Description of the task
The answer must be the full listing, retyped exactly.

Source data
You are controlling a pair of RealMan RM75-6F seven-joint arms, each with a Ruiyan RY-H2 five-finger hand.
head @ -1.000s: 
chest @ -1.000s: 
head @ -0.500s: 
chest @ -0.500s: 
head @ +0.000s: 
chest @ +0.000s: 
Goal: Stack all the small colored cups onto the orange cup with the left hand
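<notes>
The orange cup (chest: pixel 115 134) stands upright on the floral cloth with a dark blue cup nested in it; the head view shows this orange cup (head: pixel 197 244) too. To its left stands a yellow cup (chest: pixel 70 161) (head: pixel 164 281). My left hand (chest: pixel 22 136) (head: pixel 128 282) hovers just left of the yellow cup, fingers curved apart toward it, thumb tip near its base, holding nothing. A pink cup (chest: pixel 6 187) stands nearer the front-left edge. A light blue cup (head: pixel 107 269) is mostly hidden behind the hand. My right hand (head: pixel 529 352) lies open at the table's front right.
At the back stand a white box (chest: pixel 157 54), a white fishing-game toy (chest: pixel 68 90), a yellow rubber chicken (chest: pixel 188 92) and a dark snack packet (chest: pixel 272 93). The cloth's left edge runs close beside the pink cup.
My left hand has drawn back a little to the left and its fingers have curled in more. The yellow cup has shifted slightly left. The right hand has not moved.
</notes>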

Output of the exercise
You are controlling a pair of RealMan RM75-6F seven-joint arms, each with a Ruiyan RY-H2 five-finger hand.
head @ -1.000s: 
chest @ -1.000s: 
head @ -0.500s: 
chest @ -0.500s: 
head @ +0.000s: 
chest @ +0.000s: 
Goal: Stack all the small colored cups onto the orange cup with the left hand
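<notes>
The orange cup (chest: pixel 115 134) stands upright on the floral cloth with a dark blue cup nested in it; the head view shows this orange cup (head: pixel 197 244) too. To its left stands a yellow cup (chest: pixel 70 161) (head: pixel 164 281). My left hand (chest: pixel 22 136) (head: pixel 128 282) hovers just left of the yellow cup, fingers curved apart toward it, thumb tip near its base, holding nothing. A pink cup (chest: pixel 6 187) stands nearer the front-left edge. A light blue cup (head: pixel 107 269) is mostly hidden behind the hand. My right hand (head: pixel 529 352) lies open at the table's front right.
At the back stand a white box (chest: pixel 157 54), a white fishing-game toy (chest: pixel 68 90), a yellow rubber chicken (chest: pixel 188 92) and a dark snack packet (chest: pixel 272 93). The cloth's left edge runs close beside the pink cup.
My left hand has drawn back a little to the left and its fingers have curled in more. The yellow cup has shifted slightly left. The right hand has not moved.
</notes>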

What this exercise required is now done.